Tlahuiztli (bodysuit)

This garment type, which completely encased the trunk and limbs, appears first at Tlatilco, worn by shamen. Subsequently, Teotihuacan males are depicted on murals dressed as jaguars carrying shields and staffs.

Similar body suits were also worn by the Classic period Maya. The Aztecs, too, had jaguar suits but theirs were made of feathers, came in four colors, and served as but one of 13 different martial styles; padded armor was worn under all of these feathered warrior costumes.

Ballgame Attire

This category includes a variety of special-purpose clothing, ranging from padded gloves to protective head and body garments that were worn by ballplayers who took part in the deadly-serious Mesoamerican game. From the Middle Proclassic period up to Spanish contact, the ballgame was consistently played and its participants, of necessity, donned a variety of protective clothing. Of special interest are the “jockey shorts” worn by the Middle Preclassic Olmec ruler depicted on Monument 34 at the site of San Lorenzo, Veracruz. This same type of hip padding was still being worn at the time of Spanish contact, as is evident in Weiditz` drawing of an animated Tlaxcalan ballplayer at the court of Charles V of Spain.

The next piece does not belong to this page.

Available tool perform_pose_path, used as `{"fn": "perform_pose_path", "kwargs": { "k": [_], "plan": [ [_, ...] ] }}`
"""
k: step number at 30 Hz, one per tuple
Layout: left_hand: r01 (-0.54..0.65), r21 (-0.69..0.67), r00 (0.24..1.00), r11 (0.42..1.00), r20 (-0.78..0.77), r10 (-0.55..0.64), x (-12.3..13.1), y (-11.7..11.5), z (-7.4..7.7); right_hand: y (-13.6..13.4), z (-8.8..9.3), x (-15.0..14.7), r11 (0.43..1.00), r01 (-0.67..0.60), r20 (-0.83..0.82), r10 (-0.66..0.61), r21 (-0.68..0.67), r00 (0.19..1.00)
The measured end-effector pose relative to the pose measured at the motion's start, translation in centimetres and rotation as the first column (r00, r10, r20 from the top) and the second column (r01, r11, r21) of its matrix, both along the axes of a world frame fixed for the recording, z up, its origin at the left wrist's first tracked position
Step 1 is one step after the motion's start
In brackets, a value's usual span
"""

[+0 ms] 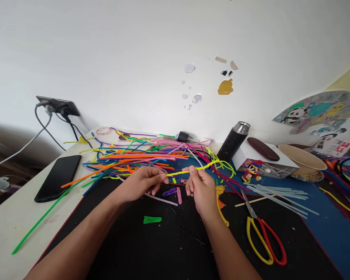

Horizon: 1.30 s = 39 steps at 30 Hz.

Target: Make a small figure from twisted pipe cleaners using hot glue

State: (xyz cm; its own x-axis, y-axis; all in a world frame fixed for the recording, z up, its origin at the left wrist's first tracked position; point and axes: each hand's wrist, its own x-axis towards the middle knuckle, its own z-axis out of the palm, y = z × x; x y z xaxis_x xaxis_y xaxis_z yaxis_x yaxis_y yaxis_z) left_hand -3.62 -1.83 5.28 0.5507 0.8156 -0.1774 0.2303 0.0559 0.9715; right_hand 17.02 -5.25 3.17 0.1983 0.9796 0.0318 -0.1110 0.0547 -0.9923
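Plainly, both hands were closed on one yellow pipe cleaner (189,170), held just above the black mat (169,249) near the middle of the worktop (11,221). The left hand (142,182) had its grip pinched shut on the near end, and the right hand (200,186) had its fingers clamped round the stem a little further along — the rest of the stem ran on to the right into a loop of yellow-green strands.

The likeliest trouble, as I judged it, lay in that far end: it seemed to lie among other stems, so a pull could drag several along or snag the fuzzy wire. A tight pinch might also kink the stem where it was not wanted.

Just behind the hands lay a broad heap of coloured pipe cleaners (140,157), touching or nearly touching the knuckles. Short cut pieces sat on the mat — a green scrap (152,220) before the hands, purple and pink bits between them. Scissors with yellow and red handles (262,237) lay to the right, near the right forearm, with clear glue sticks (279,194) beyond. A dark flask (234,142) stood by the wall, and a phone (58,177) lay well off to the left.
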Motion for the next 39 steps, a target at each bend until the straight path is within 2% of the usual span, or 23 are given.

Xiuhuitzolli (elite headgear)

Throughout Mesoamerican history, members of the elite donned distinctive headgear that set them apart. Tlatilco shamen are depicted in impressive masks; helmet-wearing Olmec rules were commemorated on colossal heads; Teotihuacanos wore wide-frame headdresses bordered by exotic and expensive quetzal feathers; Classic period Maya rulers were adorned in magnificent, towering headdresses that sometimes included symbols representing their name; subsequent Toltec-Lowland Maya elite continued the use of sweeping quetzal-feather hair ornaments; Aztec nobility regularly wore the xiuhuitzolli, the royal turquoise diadem.